Face aux crises géopolitiques et à la flambée des coûts, les industriels français des peintures, encres, colles, adhésifs et résines doivent revoir leur stratégie pour s’adapter. La Fédération des Industries des Peintures, Colles, Encres, Couleurs pour l’Art et Résines (Fipec) a présenté les résultats économiques et sociaux de sa filière pour 2025, tout en esquissant les perspectives pour 2026.

La Fipec regroupe près de 150 entreprises, représentant 95 % des acteurs du secteur en France et employant 20 000 salariés. Son chiffre d’affaires total s’établit à 4,93 milliards d’euros, en baisse de 2,4 % par rapport à 2024.

Pour le marché du bâtiment, les produits tels que peintures, lasures, enduits et vernis continuent de souffrir : le chiffre d’affaires recule de 2,5 % en valeur, tandis que les volumes restent stables, soutenus par le redémarrage de la production de logements neufs (+11,2 %) et des transactions immobilières (+11 %). Le marché des ventes grand public reflète des arbitrages sur les gammes de produits : +3,1 % en volume mais -0,9 % en valeur.

Les colles, mastics et adhésifs, impactés par la baisse de la rénovation et des travaux d’isolation thermique par l’extérieur (ITE), enregistrent un recul de 3,3 % en valeur et de 2 % en volume. Les encres d’imprimerie restent en repli (-1,8 % en valeur), toujours affectées par la chute des médias papier et la Loi « Oui Pub ». Les couleurs pour l’art et les loisirs créatifs poursuivent leur recul, à -3,6 % en valeur et -1,6 % en volume. Quant aux résines, elles affichent une légère hausse en volume (+2,4 %) malgré un recul en valeur (-2,3 %).

Pression géopolitique et coûts de production

Les tensions au Moyen-Orient, notamment le blocage du détroit d’Ormuz, allongent les délais de livraison et renchérissent les coûts de transport. Les intrants pétrosourcés, solvants et liants, ainsi que certaines charges liées à la production énergivore, continuent d’augmenter, exerçant une pression supplémentaire sur les entreprises.

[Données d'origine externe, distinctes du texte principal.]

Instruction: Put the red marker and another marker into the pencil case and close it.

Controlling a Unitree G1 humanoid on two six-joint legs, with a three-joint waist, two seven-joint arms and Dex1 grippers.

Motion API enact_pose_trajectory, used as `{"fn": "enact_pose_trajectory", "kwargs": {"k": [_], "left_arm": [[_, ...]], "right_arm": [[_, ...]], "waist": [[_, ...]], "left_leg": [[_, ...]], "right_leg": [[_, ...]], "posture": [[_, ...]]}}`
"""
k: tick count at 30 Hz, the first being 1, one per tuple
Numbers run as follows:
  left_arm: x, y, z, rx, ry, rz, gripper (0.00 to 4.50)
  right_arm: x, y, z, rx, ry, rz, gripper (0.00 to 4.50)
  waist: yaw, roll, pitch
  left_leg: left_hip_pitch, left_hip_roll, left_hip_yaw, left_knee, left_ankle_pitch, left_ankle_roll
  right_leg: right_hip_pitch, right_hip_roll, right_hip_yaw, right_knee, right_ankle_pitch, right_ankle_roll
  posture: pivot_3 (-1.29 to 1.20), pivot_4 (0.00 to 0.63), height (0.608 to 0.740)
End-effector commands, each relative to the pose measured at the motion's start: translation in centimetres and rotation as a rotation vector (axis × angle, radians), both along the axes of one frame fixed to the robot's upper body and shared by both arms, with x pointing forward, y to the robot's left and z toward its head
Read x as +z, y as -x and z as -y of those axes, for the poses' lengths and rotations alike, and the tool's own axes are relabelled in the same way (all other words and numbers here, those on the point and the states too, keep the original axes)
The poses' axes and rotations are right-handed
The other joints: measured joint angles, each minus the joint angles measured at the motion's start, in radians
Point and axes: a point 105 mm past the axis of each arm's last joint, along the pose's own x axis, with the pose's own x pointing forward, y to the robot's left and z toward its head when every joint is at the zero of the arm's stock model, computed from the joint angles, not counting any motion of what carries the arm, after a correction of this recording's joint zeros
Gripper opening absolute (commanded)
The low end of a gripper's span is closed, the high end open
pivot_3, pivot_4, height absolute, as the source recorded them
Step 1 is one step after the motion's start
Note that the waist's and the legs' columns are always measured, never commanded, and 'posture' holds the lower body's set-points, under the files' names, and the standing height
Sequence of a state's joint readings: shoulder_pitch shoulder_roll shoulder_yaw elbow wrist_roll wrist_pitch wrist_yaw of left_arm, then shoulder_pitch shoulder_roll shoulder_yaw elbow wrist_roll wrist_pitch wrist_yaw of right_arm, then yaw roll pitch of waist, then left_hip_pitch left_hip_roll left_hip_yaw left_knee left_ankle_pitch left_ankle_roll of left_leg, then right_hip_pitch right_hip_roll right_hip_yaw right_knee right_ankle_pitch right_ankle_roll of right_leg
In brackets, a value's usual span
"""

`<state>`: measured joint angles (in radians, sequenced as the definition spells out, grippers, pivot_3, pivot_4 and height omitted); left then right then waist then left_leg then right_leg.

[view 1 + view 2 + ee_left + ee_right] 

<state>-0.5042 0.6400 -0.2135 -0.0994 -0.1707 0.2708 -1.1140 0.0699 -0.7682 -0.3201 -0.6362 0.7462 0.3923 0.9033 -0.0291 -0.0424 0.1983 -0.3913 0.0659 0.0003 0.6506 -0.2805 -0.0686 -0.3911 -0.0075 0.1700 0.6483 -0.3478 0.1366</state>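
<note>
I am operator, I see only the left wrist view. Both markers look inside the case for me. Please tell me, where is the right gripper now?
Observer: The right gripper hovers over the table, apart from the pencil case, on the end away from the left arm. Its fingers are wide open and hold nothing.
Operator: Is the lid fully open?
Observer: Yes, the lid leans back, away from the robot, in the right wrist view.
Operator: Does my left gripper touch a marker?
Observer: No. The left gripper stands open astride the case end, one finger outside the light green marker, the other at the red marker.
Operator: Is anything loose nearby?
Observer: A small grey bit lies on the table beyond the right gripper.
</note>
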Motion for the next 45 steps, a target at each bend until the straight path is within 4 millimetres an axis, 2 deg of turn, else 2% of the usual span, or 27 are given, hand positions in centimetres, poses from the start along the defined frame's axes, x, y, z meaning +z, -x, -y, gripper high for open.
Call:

« La filière doit recréer le dialogue pour amortir les impacts d’un choc brutal », souligne Philippe Gruat, président de l’AIMCC. Jacques Menicucci, président de la Fipec, rappelle : « Notre industrie résiste malgré la stagnation des marchés. Mais la situation géopolitique actuelle pourrait avoir des effets nettement plus marqués sur nos industriels. »

Une filière clé 

Avec 8,5 % des effectifs salariés de la chimie en France, majoritairement en CDI, le secteur joue un rôle stratégique pour la souveraineté industrielle et la disponibilité de produits essentiels dans le bâtiment. Les entreprises continuent d’investir en R&D et innovation, mais les contraintes réglementaires européennes ralentissent le développement de nouvelles formulations. « L’interdiction d’une substance oblige à mobiliser un ETP pendant un an pour redéfinir la formule, un vrai handicap face à la concurrence extra-européenne », alerte Guillaume Fremaux, président du Sipev.

Alors que le PIB français reste faible (1 % prévu pour 2026), la filière peinture, colles et résines doit conjuguer adaptation aux crises, maîtrise des coûts et innovation pour soutenir le marché du bâtiment et rester compétitive.